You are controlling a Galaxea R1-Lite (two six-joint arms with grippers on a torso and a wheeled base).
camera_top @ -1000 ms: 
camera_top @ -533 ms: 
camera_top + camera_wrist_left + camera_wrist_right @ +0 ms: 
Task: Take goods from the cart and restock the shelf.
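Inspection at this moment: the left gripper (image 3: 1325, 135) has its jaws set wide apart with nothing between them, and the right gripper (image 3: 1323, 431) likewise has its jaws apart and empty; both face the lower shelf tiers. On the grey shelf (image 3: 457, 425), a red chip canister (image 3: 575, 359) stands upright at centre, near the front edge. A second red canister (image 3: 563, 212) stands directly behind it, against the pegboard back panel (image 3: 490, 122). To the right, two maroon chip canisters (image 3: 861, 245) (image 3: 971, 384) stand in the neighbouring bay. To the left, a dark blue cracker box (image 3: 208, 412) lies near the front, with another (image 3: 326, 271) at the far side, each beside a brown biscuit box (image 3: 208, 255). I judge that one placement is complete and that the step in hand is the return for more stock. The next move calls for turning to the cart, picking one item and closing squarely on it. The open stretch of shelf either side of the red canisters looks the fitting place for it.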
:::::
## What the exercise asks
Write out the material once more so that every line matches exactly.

## Solution to this exercise
You are controlling a Galaxea R1-Lite (two six-joint arms with grippers on a torso and a wheeled base).
camera_top @ -1000 ms: 
camera_top @ -533 ms: 
camera_top + camera_wrist_left + camera_wrist_right @ +0 ms: 
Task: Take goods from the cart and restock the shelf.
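Inspection at this moment: the left gripper (image 3: 1325, 135) has its jaws set wide apart with nothing between them, and the right gripper (image 3: 1323, 431) likewise has its jaws apart and empty; both face the lower shelf tiers. On the grey shelf (image 3: 457, 425), a red chip canister (image 3: 575, 359) stands upright at centre, near the front edge. A second red canister (image 3: 563, 212) stands directly behind it, against the pegboard back panel (image 3: 490, 122). To the right, two maroon chip canisters (image 3: 861, 245) (image 3: 971, 384) stand in the neighbouring bay. To the left, a dark blue cracker box (image 3: 208, 412) lies near the front, with another (image 3: 326, 271) at the far side, each beside a brown biscuit box (image 3: 208, 255). I judge that one placement is complete and that the step in hand is the return for more stock. The next move calls for turning to the cart, picking one item and closing squarely on it. The open stretch of shelf either side of the red canisters looks the fitting place for it.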

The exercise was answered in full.